Boeing CEO Dennis Muilenburg Is Out
Dennis Muilenburg, the embattled CEO of Boeing is resigning from his post, the aerospace giant announced Monday. The company says its Board of Directors has named David L. Calhoun, the current chairman, as successor.
Boeing has been under intense scrutiny in recent months as it has tried to move beyond a major crisis prompted by deadly accidents involving its 737 Max series planes that threatens the stability of the company. Officials worldwide ordered the grounding of its aircraft type following two crashes that killed 346 people.
Just last week, an uncrewed launch of Boeing's Starliner, slated to send astronauts into space next year, failed to reach a high enough orbit to dock with the International Space Station.
Muilenburg's departure from the company is effective immediately, the company said in a statement.
"The Board of Directors decided that a change in leadership was necessary to restore confidence in the Company moving forward as it works to repair relationships with regulators, customers, and all other stakeholders," Boeing said in a press release. It continued:
"Under the Company's new leadership, Boeing will operate with a renewed commitment to full transparency, including effective and proactive communication with the [Federal Aviation Administration], other global regulators and its customers."
The company announced Calhoun will take over the top executive post in mid-January and he will also remain part of Boeing's board.
"I strongly believe in the future of Boeing and the 737 MAX," Calhoun said in a statement. "I am honored to lead this great company and the 150,000 dedicated employees who are working hard to create the future of aviation."

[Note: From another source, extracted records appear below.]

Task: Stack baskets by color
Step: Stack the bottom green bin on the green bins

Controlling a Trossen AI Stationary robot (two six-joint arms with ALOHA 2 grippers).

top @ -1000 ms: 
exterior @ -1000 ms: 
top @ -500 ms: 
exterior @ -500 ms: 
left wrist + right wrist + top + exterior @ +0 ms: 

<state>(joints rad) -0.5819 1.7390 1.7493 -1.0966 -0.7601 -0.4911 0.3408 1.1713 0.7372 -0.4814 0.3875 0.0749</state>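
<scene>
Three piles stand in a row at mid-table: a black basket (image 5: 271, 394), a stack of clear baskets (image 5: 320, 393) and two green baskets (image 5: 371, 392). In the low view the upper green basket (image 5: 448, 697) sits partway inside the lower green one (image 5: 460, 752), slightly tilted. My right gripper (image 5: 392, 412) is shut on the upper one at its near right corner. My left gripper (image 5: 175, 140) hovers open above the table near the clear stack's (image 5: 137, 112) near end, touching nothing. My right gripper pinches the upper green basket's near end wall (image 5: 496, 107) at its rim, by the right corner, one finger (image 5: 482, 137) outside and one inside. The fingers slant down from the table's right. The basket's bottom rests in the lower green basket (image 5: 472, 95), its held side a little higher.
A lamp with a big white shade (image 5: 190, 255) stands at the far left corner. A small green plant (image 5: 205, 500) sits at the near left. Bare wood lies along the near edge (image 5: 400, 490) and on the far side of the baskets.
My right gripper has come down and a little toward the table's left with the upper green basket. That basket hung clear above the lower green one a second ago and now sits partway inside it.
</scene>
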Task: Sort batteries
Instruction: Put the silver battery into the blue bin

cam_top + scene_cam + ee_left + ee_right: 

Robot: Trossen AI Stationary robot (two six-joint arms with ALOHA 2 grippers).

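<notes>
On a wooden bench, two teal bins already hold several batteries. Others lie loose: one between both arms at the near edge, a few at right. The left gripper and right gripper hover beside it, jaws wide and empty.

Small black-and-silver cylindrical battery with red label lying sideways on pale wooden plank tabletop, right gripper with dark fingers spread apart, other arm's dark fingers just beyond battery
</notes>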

The FAA grounded the Max series in March, several days after several countries issued similar mandates following the deadly Ethiopian Airlines 737 Max 8 crash. All 157 people on that flight died.
That crash took place less than five months after another 737 Max 8 plane, this one operated by Lion Air, crashed off the coast of Indonesia in October 2018, killing all 189 passenger and crew members.
This is a developing story and it will be updated.